Projeto – Neste projeto, são duas farmacêuticas atuando no momento da alta do paciente todos os dias, nos leitos clínicos do oitavo e nono andar da unidade. Os profissionais orientam, além do uso dos remédios que foram prescritos, a forma de consegui-los gratuitamente, se estes estiverem dentro dos programas do Sistema Único de Saúde (SUS).

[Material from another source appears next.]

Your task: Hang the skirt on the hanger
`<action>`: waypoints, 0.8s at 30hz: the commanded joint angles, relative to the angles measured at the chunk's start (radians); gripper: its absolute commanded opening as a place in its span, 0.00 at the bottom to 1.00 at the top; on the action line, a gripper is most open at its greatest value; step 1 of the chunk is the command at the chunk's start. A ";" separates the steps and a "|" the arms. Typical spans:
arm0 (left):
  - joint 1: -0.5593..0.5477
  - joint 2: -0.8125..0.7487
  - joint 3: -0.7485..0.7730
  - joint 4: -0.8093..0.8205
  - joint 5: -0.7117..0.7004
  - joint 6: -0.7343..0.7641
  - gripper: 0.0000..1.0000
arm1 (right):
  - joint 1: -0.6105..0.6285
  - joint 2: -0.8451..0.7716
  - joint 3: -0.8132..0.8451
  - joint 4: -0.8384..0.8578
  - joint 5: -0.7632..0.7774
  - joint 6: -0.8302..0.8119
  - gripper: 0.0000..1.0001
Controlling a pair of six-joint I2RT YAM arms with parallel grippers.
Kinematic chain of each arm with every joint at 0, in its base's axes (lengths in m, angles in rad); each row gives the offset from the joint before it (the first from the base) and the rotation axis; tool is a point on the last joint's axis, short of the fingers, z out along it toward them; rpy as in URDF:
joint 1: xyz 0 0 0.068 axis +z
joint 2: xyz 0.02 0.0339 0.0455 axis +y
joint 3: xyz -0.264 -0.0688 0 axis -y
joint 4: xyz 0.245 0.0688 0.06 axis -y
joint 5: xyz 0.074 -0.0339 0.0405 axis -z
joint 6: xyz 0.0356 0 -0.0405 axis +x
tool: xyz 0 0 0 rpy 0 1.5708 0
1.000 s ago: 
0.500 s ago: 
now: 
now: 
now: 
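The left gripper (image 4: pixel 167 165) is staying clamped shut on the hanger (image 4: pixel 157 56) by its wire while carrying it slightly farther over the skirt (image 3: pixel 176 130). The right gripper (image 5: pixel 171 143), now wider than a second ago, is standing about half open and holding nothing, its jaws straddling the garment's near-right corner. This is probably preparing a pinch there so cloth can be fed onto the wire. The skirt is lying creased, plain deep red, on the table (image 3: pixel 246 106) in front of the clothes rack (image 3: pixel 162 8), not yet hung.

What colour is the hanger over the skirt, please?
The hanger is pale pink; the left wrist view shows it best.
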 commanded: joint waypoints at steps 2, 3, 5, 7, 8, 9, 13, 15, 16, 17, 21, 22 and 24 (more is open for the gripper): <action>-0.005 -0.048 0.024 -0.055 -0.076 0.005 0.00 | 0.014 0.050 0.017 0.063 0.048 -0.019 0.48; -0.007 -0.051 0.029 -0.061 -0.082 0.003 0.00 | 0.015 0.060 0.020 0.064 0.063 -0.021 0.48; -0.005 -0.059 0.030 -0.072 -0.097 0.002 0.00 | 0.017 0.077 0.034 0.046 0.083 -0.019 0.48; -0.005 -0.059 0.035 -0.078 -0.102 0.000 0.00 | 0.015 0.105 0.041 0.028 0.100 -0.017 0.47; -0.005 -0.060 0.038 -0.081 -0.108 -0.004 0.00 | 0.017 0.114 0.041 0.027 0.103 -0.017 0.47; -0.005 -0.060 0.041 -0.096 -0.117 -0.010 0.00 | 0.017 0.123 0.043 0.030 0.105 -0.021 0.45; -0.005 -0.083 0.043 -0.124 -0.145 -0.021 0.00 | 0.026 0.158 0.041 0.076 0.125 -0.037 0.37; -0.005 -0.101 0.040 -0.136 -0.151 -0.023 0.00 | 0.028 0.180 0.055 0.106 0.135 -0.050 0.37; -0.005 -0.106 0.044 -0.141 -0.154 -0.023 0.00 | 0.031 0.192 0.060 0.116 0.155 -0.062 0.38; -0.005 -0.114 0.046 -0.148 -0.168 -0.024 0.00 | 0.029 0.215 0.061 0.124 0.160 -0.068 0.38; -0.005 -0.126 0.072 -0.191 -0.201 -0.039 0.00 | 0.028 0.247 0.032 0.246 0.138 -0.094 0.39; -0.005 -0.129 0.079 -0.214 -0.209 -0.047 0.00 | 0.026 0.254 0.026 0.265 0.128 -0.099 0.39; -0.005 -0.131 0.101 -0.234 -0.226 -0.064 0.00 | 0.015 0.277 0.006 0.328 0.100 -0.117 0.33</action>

Para a farmacêutica Luiza Graim, a iniciativa reforça a importância do uso racional dos medicamentos, para que o paciente possa prosseguir com o seu tratamento mesmo fora do hospital e, ainda, obter resultados satisfatórios da terapia. “Nosso trabalho é também um alerta para os perigos que automedicação pode causar como intoxicação, reações alérgicas, dependência e até a morte”, disse.

A especialista fala sobre a satisfação que percebe ao paciente ser orientado. “Estamos felizes com a adesão dos pacientes nesse início de projeto, com a recepção da nossa chegada. Fazemos questão de reforçar as orientações relacionadas a forma de administrar a medicação, forma de acondicionamento, horário e período do tratamento medicamentoso, na frente dos acompanhantes também, e observamos se tudo foi compreendido para que as informações não se percam”, detalhou.

Iniciativa – O diretor médico do Abelardo Santos, Paulo Henrique Ataíde, fala sobre a eficácia deste trabalho para a conclusão do tratamento do paciente. “Por mais que o médico passe com a alta e oriente o uso da medicação, a participação do farmacêutico neste processo é fundamental para o resultado da recuperação total. Prezamos por especialistas com um perfil multidisciplinar, habilidade de comunicação, capacidade de tomar decisões e de interagir com os pacientes, além de possuir conhecimentos aprofundados em fisiologia humana”, descreveu o médico.

Já o diretor executivo do Abelardo Santos, Marcos Silveira, destacou que a farmácia clínica proporciona uma assistência efetiva, direta e humanizada, de maneira que o paciente passa a ser assistido com mais segurança. “Essa é a nossa contribuição para a redução dos índices de automedicação, disseminado informação. O projeto é de fundamental importância para uma unidade que, atualmente, mantém 340 leitos entre clínicos e de UTIs”, afirmou.

O HRAS é um Hospital Público, referência do Governo do Estado em alta complexidade. A instituição é administrada pelo Instituto Mais Saúde em parceria com a Secretaria de Estado de Saúde Pública (Sespa).

Normas – Segundo a Organização Mundial de Saúde (OMS), o uso racional da medicação é quando os pacientes recebem medicamentos apropriados às suas necessidades clínicas, em doses e períodos adequados às particularidades individuais e com baixo custo para eles e sua comunidade. A OMS, ainda destaca que em todo o mundo, 50% dos pacientes tomam medicamentos de forma inadequada e mais de 50% de todos os medicamentos receitados são dispensáveis ou vendidos de forma não adequada.